Beijing’s propaganda is relentless and must be answered relentlessly. Looking ahead, beyond COVID-19, Congress should reopen the US Information Agency (USIA) to harmonize public-diplomacy efforts and go on the offensive against Beijing. USIA was shut down after decades of countering Moscow’s Cold War propaganda. The world has changed and changed back since then. Former Director of National Intelligence James Clapper has called for “a USIA on steroids.” In addition, the world’s foremost groupings of democracies—the G7, EU, NATO, and D10—should stand up and fund an International Endowment for Democracy to answer and counter China’s propaganda offensives; monitor and expose Moscow’s meddling; coordinate and launch a PR offensive against authoritarian regimes; and help democracies under assault preserve their institutions.

A Good Neighbor

That brings us back to our Good Samaritan metaphor. Taiwan—continually subject to Beijing’s overt and subtle intimidation—is a far better candidate for the role of Good Samaritan in this COVID-19 tragedy.

Like the Samaritan hero in Christ’s parable about helping a neighbor in need, Taiwan is marginalized and largely isolated. The latest evidence of this is the World Health Organization’s treatment of the island democracy at the outset of the COVID-19 crisis. Spurred by China, the WHO locked Taiwan out of planning conferences and stopped inviting Taiwan to global-health initiatives. When pressed as to why, WHO officials were exposed as utterly compromised by Beijing. The actions of the WHO are not only wrongheaded, but they also violate the very foundations on which medicine is supposed to be practiced: to advance science and provide care regardless of politics or creed.

Despite its maltreatment, Taiwan has stepped up to help its neighbors. As early as December, even as the WHO parroted Beijing’s COVID-19 lies, Taiwan’s experts were warning the world about human-to-human contact. Then, as Beijing intentionally or incompetently—it’s one or the other—allowed a local public-health problem to mushroom into a global pandemic, Taiwan proved itself exemplary in its response, both at home and abroad.

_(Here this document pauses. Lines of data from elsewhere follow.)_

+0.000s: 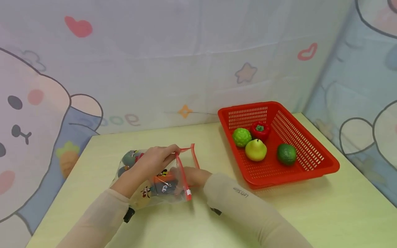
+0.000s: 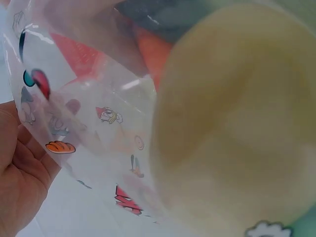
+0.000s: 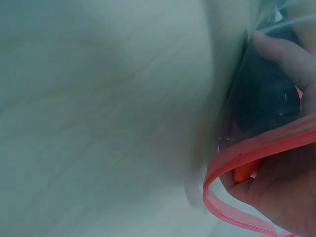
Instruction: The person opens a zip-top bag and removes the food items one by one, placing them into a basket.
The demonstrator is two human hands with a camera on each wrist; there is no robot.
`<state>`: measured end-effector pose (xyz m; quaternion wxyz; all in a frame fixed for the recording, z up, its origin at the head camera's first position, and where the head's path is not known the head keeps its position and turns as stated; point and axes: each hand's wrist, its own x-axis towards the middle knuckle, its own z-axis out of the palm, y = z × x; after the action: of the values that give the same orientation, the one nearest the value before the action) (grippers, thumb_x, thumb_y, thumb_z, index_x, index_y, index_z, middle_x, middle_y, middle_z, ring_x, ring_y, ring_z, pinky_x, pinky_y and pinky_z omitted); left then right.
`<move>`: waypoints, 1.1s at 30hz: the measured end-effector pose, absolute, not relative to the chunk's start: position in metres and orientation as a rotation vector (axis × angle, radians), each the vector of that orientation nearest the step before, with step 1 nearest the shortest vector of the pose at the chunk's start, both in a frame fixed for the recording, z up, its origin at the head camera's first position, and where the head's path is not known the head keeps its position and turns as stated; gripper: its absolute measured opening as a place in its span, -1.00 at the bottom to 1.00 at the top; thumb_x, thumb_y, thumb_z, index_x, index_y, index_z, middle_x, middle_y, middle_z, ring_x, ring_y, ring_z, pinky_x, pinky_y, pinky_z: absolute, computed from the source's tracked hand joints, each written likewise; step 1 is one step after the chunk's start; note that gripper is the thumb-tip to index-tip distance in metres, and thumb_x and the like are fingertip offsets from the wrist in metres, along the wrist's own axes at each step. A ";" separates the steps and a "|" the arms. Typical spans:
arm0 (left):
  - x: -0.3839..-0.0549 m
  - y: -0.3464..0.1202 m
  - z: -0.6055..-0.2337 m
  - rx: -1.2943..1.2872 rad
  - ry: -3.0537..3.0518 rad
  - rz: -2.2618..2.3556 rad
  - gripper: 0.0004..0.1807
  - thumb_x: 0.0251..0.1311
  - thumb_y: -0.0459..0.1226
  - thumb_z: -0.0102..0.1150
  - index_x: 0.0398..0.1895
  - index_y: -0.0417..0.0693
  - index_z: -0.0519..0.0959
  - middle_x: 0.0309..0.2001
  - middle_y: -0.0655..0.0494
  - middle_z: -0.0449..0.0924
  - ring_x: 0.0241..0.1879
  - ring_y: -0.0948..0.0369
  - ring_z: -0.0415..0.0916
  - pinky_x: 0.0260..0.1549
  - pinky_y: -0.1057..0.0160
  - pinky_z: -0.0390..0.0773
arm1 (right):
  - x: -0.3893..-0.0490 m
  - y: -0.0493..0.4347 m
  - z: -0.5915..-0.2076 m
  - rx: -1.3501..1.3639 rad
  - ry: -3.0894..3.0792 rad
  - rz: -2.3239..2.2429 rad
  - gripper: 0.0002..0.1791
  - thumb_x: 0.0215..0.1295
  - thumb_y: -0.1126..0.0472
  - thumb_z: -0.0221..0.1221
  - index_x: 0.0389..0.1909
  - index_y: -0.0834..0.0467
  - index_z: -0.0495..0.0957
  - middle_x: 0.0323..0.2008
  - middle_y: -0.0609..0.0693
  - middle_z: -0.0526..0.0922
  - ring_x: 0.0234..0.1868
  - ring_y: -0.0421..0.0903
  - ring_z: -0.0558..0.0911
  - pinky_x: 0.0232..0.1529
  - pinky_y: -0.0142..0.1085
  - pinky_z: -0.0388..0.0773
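A clear zip bag [image 1: 142, 201] with a red zip edge and cartoon prints lies on the table, its mouth facing right. My left hand [image 1: 156, 160] grips the upper side of the bag near the mouth. Through that mouth reaches my right hand [image 1: 193, 175], with its fingers inside, holding a dark rounded thing [image 3: 264, 98]; its kind is unclear. An orange piece [image 3: 247, 170] shows by the right fingers. Inside the bag, a large pale yellowish round thing [image 2: 232, 123] fills the left wrist view, and a red piece [image 2: 79, 57] shows through the film.
A red plastic basket [image 1: 294, 177] stands to the right on the pale table [image 1: 167, 229]. It holds a yellow pear [image 1: 255, 150], a red bell pepper [image 1: 260, 131], a bumpy light-green fruit [image 1: 241, 137] and a dark green round fruit [image 1: 286, 154]. A printed cloth [image 1: 155, 79] hangs behind.
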<state>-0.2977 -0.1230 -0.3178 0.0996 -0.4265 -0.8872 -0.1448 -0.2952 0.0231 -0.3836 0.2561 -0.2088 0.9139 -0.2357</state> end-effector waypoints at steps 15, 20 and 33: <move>-0.300 -0.121 -0.317 -1.291 -2.609 -0.426 -0.86 0.25 -0.32 0.05 -0.15 0.05 0.44 -0.38 0.14 0.65 -0.64 0.33 0.26 -0.54 0.37 0.34 | -0.296 0.032 -0.373 -0.636 2.590 -0.351 -0.46 0.02 0.05 0.30 0.06 0.06 0.44 -0.10 -0.13 0.51 -0.16 -0.21 0.44 -0.10 -0.38 0.41; -0.301 -0.120 -0.319 -1.299 -2.610 -0.444 -0.87 0.26 -0.33 0.02 -0.16 0.05 0.43 -0.45 0.10 0.63 -0.69 0.32 0.18 -0.61 0.38 0.25 | -0.298 0.037 -0.369 -0.653 2.579 -0.374 -0.68 0.12 0.07 0.22 -0.13 0.09 0.47 -0.31 -0.11 0.43 -0.29 -0.19 0.41 -0.25 -0.41 0.38; -0.300 -0.122 -0.323 -1.274 -2.644 -0.431 -0.86 0.24 -0.31 0.06 -0.16 0.06 0.45 -0.43 0.15 0.63 -0.67 0.32 0.23 -0.57 0.40 0.32 | -0.270 0.068 -0.312 -0.648 2.915 0.438 -0.67 0.27 -0.04 0.08 -0.01 0.01 0.45 -0.22 -0.01 0.54 -0.27 -0.05 0.50 -0.28 -0.25 0.49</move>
<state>-0.2998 -0.1224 -0.3231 0.0873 -0.4279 -0.8879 -0.1448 -0.2698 0.0680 -0.3119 0.0619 -0.2144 0.9640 0.1449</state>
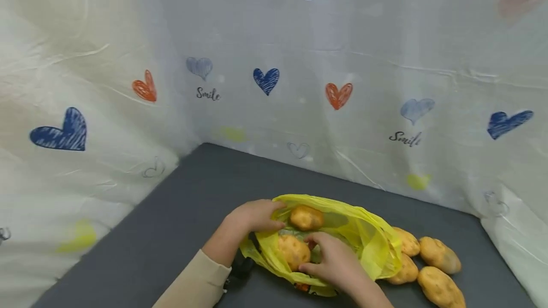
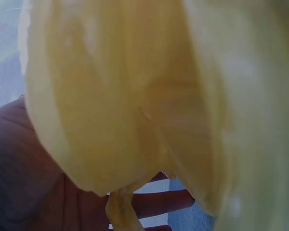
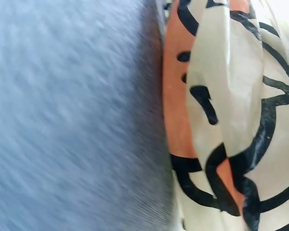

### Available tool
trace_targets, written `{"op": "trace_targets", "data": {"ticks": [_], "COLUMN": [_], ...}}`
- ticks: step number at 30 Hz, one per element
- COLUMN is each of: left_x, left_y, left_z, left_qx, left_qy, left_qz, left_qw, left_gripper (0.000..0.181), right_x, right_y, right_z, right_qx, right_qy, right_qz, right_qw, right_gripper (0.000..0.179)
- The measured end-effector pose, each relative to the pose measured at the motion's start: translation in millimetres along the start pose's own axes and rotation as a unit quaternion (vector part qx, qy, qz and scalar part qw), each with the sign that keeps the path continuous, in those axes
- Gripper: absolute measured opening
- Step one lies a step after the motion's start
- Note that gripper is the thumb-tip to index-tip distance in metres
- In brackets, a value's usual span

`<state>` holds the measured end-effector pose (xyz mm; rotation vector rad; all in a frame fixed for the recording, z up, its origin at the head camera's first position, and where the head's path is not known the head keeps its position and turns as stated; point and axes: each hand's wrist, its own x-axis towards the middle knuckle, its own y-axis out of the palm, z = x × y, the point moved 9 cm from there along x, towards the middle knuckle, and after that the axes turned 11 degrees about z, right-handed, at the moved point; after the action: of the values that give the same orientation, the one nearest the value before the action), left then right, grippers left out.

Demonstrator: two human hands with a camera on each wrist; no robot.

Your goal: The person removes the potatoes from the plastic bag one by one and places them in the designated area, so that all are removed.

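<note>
A yellow plastic bag (image 1: 368,241) lies with its mouth spread toward me. My left hand (image 1: 252,215) holds its left rim, and the left wrist view shows the yellow film (image 2: 111,120) across the palm and fingers (image 2: 164,203). Inside the mouth, my right hand (image 1: 336,260) grips a potato (image 1: 293,252) between thumb and fingers at its right side. Another potato (image 1: 306,217) sits farther back in the bag. In the right wrist view, the printed outside of the bag (image 3: 245,110) fills the right part, and the right hand is out of sight.
Several loose potatoes (image 1: 440,255) lie right of the bag on the dark grey table (image 1: 205,189). A black object (image 1: 239,272) shows partly beside the left sleeve (image 1: 194,282). A white sheet (image 1: 239,23) printed with hearts hangs behind and to the left.
</note>
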<state>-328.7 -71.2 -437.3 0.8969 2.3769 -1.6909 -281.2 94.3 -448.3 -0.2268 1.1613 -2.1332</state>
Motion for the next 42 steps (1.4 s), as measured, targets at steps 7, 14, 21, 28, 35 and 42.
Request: {"op": "trace_targets", "data": {"ticks": [7, 14, 21, 28, 35, 42], "left_x": [13.6, -1.6, -18.2, -31.1, -36.0, -47.0], "left_y": [20.2, 35.9, 39.9, 19.2, 3.1, -0.7], "left_z": [-40.5, -54.2, -59.4, -30.9, -10.4, 8.0], "left_qx": [-0.023, -0.072, -0.079, -0.064, -0.059, -0.056], "left_qy": [0.032, 0.048, 0.061, 0.02, 0.006, -0.002], "left_qz": [0.015, 0.027, 0.027, 0.012, -0.007, 0.006], "left_qw": [0.9991, 0.9959, 0.9946, 0.9977, 0.9982, 0.9984], "left_gripper": [0.061, 0.062, 0.063, 0.063, 0.063, 0.064], "right_x": [-46.5, -83.2, -105.6, -90.3, -78.5, -91.5], "right_y": [-8.2, -26.9, -56.7, -74.2, -90.2, -86.3], "right_z": [-18.3, -8.7, 14.6, 27.2, 29.8, 18.9], "right_qx": [-0.024, -0.035, -0.062, -0.077, -0.087, -0.028], "right_qy": [0.011, 0.001, -0.007, -0.009, -0.014, -0.036], "right_qz": [-0.02, -0.045, -0.088, -0.119, -0.133, -0.106], "right_qw": [0.9995, 0.9984, 0.9941, 0.9899, 0.9872, 0.9933], "right_gripper": [0.056, 0.049, 0.041, 0.044, 0.046, 0.044]}}
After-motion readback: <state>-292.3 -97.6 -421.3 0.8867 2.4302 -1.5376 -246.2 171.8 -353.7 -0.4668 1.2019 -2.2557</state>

After five-plus months in the eye of the COVID-19 storm, Taiwan (population 24 million) has sustained just 440 cases and six deaths. Recall that Taiwan did this in the shadow of the PRC; in the face of a withering PRC misinformation campaign; and despite being shut out of WHO initiatives by Beijing. But that’s just half of Taiwan’s story. Taipei is distributing 30 million protective masks around the world to fight COVID-19—5 million to the United States, 7 million to the EU, millions more to nations and organizations fighting the killer contagion. All the while, Taiwan is massively increasing production of supplies—now pumping out 13 million masks per day.

“It is our duty as global citizens,” President Tsai Ing-wen of Taiwan explains. “We will donate surplus masks and other supplies to our allies and countries… hit hardest by COVID-19,” she adds. “We need to step up cooperation, and that means sharing experiences and materials—and working together to develop treatments and vaccines.”

That’s what a responsible nation—and a good neighbor—does to help those in need.